Entry point: runMonitoringAlerts() — called by monitoringWorker.js on the 24-hour schedule.
export async function runMonitoringAlerts() {
// Runs 4 checks in parallel via Promise.allSettled():
// checkCertificationExpiry() — 90/30/7 day windows
// checkContractRenewal() — 60 days before contractEnd
// checkAnnualReviewOverdue() — nextReviewDate in the past
// checkAssessmentOverdue() — no complete assessment in 12 months
}
Deduplication: Before sending, each check reads workspace.alertsSentAt.get(alertKey). If the timestamp is within the last 20 hours the alert is skipped. After sending, workspace.alertsSentAt is updated via Workspace.updateOne (no full document save).
Alert keys stored in Workspace.alertsSentAt:
| Key pattern | Trigger |
|---|---|
cert-expiry-90-<certType> | Cert expires within 90 days |
cert-expiry-30-<certType> | Cert expires within 30 days |
cert-expiry-7-<certType> | Cert expires within 7 days |
contract-renewal-60 | contractEnd within 60 days |
annual-review-overdue | nextReviewDate < now |
assessment-overdue-12mo | No complete assessment in 12 months |
RoI Export Service (services/roiExportService.js)
Generates an EBA-compliant DORA Article 28(3) Register of Information as an XLSX workbook.
Entry point: generateRoiWorkbook(userId) — called by exportController.js.
export async function generateRoiWorkbook(userId) {
// 1. Fetch all workspaces the user has access to (via WorkspaceMember)
// 2. Aggregate latest complete assessment per workspace
// 3. Aggregate latest complete questionnaire per workspace
// 4. Build 4-sheet XLSX workbook and return as Buffer
}
Sheets produced:
| Sheet | EBA reference | Content |
|---|---|---|
| RT.01.01 Summary | — | Institution name, report date, vendor counts by tier |
| RT.02.01 ICT Providers | DORA Art. 28(3) | One row per vendor: country, service type, contract dates, criticality, scores |
| RT.03.01 Certifications | — | One row per certification per vendor |
| RT.04.01 Gap Summary | — | One row per gap from latest complete assessment |
Uses the xlsx npm package (XLSX.utils.aoa_to_sheet, XLSX.write).
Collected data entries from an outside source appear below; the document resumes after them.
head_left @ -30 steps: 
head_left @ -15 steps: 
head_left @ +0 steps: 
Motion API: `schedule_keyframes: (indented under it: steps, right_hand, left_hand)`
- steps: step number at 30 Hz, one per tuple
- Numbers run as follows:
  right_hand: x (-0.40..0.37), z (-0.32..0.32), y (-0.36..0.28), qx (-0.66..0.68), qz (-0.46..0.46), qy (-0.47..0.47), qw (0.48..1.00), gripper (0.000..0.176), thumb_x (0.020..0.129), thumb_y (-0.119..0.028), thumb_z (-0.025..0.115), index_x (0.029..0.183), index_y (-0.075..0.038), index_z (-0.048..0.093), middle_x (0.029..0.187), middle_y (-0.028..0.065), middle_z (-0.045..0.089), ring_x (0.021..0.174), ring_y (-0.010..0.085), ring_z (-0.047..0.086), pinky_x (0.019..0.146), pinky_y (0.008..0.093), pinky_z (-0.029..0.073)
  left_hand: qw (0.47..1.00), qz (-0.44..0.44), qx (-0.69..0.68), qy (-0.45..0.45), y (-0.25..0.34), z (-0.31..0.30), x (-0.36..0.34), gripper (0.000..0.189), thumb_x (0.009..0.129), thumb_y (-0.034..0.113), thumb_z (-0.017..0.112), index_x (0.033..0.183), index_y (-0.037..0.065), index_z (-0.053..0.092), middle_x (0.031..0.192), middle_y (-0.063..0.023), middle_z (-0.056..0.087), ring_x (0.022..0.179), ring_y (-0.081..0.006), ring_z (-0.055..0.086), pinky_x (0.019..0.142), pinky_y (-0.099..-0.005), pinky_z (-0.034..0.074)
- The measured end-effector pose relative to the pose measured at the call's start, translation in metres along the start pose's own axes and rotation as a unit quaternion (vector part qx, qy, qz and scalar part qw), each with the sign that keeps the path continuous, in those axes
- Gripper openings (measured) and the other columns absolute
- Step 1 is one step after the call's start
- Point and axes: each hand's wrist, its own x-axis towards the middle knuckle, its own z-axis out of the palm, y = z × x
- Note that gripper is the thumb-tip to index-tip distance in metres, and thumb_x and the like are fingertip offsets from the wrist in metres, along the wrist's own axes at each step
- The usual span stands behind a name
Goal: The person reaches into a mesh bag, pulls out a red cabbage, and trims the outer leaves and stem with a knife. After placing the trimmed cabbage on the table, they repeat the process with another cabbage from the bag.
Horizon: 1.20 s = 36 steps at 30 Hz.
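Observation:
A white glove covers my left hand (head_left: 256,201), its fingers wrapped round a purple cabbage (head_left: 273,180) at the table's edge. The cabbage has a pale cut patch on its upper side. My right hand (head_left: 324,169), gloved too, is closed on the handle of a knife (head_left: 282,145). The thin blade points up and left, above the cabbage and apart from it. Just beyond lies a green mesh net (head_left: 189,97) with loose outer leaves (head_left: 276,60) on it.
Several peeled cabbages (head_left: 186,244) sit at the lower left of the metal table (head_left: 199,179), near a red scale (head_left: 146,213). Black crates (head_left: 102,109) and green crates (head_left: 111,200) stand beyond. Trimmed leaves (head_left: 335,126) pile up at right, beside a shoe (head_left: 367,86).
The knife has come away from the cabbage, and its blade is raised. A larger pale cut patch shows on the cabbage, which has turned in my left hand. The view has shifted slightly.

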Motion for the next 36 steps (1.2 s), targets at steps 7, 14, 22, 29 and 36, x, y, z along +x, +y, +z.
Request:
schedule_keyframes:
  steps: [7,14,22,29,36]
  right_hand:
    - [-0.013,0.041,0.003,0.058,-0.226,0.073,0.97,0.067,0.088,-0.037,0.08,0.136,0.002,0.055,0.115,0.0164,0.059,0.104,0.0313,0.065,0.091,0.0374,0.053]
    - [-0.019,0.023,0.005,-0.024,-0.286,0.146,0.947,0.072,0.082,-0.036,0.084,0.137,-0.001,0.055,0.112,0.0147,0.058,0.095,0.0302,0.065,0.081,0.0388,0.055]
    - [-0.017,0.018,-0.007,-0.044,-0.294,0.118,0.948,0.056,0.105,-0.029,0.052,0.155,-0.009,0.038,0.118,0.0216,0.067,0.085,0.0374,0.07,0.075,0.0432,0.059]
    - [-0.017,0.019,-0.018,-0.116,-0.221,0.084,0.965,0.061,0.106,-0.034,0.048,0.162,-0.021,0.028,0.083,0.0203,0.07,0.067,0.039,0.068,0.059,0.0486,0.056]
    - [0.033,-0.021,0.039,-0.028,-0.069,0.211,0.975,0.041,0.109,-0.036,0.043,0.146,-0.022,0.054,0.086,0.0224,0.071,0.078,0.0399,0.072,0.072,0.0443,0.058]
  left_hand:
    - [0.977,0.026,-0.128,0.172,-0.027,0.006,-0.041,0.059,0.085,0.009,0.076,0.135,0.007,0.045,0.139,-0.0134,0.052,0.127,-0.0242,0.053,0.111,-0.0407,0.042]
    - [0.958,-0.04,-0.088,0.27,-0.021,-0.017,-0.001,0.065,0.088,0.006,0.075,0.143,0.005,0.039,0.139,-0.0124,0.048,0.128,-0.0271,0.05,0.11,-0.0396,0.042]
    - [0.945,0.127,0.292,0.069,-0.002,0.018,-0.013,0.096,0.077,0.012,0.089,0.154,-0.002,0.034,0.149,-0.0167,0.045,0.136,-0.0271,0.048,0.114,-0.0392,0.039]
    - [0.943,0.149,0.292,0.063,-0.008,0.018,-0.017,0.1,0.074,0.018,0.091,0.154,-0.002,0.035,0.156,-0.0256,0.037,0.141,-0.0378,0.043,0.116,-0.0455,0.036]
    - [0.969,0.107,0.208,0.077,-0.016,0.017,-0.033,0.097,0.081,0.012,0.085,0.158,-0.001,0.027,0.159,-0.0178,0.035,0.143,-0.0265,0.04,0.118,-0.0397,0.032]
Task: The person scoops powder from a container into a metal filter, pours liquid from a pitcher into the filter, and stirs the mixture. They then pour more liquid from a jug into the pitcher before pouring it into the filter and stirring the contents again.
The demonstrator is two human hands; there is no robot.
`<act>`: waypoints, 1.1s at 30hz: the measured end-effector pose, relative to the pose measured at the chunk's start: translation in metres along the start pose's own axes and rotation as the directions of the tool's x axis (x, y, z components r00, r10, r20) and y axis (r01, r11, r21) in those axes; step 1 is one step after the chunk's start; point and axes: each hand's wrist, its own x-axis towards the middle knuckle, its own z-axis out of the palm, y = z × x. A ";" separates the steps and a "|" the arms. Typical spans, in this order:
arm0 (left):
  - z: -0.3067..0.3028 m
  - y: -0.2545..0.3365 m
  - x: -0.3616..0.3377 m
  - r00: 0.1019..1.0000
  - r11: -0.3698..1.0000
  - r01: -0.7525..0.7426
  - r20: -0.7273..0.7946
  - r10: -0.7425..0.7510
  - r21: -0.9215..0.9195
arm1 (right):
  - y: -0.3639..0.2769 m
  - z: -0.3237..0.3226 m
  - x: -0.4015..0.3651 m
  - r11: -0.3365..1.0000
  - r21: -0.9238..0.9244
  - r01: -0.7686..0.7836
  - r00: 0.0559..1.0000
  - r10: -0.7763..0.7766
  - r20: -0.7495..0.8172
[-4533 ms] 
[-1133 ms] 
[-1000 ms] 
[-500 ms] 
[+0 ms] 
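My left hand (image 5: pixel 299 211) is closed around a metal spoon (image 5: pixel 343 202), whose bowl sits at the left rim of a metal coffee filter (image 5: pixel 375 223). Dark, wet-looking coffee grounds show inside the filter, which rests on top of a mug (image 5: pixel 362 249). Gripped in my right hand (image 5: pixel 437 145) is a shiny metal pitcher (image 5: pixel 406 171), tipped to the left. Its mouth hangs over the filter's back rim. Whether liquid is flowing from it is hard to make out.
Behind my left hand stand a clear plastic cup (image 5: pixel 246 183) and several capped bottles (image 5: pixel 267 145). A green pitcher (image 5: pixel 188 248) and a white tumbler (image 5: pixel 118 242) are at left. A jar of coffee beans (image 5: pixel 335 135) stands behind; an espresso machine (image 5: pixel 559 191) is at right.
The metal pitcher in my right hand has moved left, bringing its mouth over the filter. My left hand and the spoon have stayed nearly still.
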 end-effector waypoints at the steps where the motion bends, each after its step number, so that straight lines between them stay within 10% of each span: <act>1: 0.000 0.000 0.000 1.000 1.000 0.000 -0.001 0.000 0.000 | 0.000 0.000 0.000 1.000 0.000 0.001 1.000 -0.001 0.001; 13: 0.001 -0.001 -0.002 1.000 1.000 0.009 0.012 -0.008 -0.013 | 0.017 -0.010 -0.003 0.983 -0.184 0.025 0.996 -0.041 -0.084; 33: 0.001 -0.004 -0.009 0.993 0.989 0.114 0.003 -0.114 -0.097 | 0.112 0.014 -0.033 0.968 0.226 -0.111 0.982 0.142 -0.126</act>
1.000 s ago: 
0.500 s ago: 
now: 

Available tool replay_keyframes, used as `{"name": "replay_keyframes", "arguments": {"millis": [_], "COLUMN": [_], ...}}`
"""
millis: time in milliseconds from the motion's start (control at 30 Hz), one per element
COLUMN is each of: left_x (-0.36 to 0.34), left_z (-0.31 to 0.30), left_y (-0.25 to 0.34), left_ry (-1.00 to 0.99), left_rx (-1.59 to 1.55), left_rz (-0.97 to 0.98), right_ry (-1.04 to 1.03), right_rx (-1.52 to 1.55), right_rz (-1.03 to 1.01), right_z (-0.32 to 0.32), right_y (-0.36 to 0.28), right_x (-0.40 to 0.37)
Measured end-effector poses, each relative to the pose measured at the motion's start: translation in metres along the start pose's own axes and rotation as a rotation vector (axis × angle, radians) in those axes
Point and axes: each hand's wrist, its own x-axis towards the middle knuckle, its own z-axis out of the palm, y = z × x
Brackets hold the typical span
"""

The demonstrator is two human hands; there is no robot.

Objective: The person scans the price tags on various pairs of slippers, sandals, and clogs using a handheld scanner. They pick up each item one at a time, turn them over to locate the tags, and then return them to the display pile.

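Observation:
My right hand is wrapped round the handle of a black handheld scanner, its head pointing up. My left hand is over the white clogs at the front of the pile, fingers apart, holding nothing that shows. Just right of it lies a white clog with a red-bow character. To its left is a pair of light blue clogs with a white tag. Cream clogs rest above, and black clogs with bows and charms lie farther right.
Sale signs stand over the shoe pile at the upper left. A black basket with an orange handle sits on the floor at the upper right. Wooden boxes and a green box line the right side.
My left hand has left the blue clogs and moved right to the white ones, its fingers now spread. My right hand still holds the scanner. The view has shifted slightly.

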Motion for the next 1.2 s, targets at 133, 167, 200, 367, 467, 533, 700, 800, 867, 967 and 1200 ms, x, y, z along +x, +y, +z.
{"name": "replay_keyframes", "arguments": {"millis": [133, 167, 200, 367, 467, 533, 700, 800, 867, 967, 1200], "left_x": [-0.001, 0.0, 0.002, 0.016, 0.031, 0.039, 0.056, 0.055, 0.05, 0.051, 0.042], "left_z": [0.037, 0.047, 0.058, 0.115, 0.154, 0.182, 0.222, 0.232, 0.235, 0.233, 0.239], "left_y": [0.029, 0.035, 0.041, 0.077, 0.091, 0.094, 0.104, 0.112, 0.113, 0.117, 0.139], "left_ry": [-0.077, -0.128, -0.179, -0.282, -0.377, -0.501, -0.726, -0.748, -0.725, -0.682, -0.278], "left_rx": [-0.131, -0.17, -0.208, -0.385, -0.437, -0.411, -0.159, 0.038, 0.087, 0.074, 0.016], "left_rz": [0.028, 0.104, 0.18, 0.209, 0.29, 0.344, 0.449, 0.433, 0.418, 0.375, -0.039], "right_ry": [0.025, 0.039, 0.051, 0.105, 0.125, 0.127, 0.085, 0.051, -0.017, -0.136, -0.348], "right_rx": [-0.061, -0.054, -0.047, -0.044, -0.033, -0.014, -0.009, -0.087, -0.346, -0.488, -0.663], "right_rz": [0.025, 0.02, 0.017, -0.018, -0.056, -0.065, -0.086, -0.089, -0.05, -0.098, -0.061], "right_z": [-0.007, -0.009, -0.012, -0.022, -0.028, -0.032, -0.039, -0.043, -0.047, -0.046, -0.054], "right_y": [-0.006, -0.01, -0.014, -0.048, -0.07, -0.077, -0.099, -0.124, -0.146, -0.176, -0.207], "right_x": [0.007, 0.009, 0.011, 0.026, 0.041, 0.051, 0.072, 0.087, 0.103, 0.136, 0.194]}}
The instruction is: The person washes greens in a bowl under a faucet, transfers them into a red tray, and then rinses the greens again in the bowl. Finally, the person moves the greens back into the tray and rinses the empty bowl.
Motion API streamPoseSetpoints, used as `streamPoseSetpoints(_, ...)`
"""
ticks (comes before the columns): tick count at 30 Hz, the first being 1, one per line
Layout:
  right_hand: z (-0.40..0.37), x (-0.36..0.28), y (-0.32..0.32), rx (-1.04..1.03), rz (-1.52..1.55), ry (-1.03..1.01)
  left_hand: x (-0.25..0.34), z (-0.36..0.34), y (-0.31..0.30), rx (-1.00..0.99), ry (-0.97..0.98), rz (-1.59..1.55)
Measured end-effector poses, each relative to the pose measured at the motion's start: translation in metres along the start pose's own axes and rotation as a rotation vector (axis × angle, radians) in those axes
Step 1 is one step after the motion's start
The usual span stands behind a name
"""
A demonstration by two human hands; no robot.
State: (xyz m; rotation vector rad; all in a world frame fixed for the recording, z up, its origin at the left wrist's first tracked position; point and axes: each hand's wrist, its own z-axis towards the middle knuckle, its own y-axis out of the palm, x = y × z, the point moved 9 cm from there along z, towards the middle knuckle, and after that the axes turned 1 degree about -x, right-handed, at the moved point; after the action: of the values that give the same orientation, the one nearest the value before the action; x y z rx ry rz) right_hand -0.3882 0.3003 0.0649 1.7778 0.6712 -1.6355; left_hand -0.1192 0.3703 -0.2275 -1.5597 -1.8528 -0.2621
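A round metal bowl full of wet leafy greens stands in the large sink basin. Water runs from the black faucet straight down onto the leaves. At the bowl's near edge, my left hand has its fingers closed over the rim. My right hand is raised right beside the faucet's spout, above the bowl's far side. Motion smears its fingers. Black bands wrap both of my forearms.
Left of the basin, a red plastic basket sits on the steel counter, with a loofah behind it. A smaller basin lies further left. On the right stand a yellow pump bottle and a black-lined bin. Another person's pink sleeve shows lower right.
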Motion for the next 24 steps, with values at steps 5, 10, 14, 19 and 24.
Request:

The institution name is read from process.env.INSTITUTION_NAME (default: 'Financial Entity').
Report Generator (services/reportGenerator.js)
Generates a Word (.docx) compliance report using the docx npm package.
Sections
- Cover page with vendor name, framework, and date
- Executive summary with risk stats table
- Full gap analysis table (article, domain, gap level, recommendation)
- Domain-by-domain breakdown
- Methodology notes
Entry point: generateReport(assessmentId) → returns a Buffer ready to stream.